### [WHAT IS NEEDED]
If a line in the data holds the string "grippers", list it.
■ ■ ■
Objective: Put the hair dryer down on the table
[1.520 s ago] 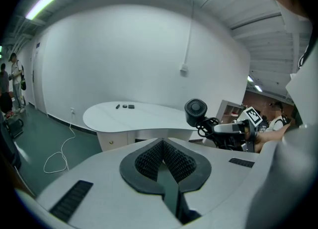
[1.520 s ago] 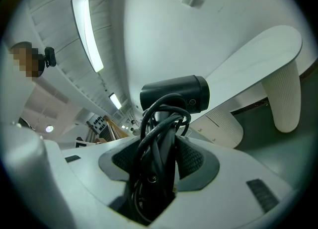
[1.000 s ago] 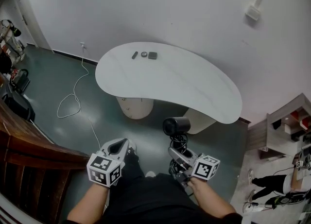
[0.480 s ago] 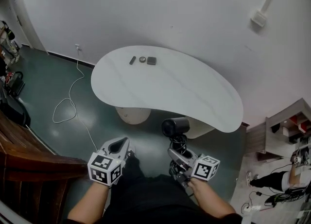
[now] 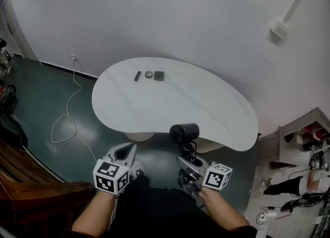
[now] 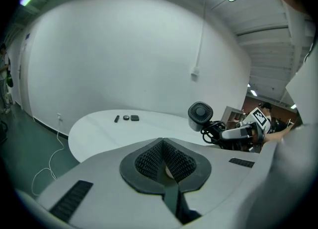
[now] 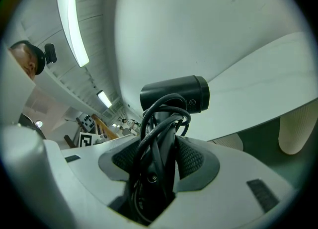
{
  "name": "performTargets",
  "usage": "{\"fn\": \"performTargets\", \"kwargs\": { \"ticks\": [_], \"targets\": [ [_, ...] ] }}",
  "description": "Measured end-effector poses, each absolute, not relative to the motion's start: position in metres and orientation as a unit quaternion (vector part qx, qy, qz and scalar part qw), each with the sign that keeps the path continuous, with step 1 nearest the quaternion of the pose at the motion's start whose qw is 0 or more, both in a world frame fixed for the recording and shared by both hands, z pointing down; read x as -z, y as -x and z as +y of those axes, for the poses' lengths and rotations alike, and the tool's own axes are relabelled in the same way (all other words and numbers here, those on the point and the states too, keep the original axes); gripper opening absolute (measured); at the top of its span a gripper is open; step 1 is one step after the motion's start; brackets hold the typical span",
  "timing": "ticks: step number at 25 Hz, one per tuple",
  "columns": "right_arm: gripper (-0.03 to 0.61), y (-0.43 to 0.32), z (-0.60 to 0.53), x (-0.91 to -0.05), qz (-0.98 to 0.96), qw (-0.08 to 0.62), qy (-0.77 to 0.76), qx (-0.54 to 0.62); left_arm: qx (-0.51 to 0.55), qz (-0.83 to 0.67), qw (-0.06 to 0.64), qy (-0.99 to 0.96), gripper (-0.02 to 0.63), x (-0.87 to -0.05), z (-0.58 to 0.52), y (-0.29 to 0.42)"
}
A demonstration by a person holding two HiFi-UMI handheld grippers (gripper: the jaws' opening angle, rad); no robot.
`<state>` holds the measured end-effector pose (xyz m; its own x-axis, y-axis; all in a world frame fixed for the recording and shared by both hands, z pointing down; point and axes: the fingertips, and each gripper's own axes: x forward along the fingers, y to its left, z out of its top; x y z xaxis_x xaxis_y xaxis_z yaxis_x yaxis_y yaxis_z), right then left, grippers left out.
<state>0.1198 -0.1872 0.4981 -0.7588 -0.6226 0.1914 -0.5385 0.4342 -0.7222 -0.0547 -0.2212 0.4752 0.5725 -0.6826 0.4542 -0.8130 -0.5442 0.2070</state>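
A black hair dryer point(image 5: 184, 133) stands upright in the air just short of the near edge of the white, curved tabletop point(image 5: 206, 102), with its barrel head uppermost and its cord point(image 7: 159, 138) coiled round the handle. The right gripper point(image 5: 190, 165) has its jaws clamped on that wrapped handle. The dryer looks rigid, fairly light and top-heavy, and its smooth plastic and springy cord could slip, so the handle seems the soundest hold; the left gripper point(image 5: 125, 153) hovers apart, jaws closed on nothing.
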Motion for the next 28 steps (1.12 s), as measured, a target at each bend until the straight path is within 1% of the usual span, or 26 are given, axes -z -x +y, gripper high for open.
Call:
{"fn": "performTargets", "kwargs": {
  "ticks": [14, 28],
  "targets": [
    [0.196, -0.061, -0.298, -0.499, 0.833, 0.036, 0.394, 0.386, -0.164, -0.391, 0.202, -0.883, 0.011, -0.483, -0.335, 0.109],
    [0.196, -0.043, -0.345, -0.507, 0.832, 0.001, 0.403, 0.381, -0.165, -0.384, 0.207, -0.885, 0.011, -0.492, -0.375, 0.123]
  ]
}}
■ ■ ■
### [EXPECTED OUTPUT]
A demonstration by a person holding two HiFi-UMI handheld grippers (gripper: the jaws' opening angle, rad); no robot.
`<state>` holds the measured end-effector pose (xyz m; its own x-axis, y-axis; all in a world frame fixed for the recording and shared by both hands, z pointing down; point and axes: the fingertips, and each gripper's own axes: x forward along the fingers, y to its left, z out of its top; x y z xaxis_x xaxis_y xaxis_z yaxis_x yaxis_y yaxis_z), right then left, grippers left out.

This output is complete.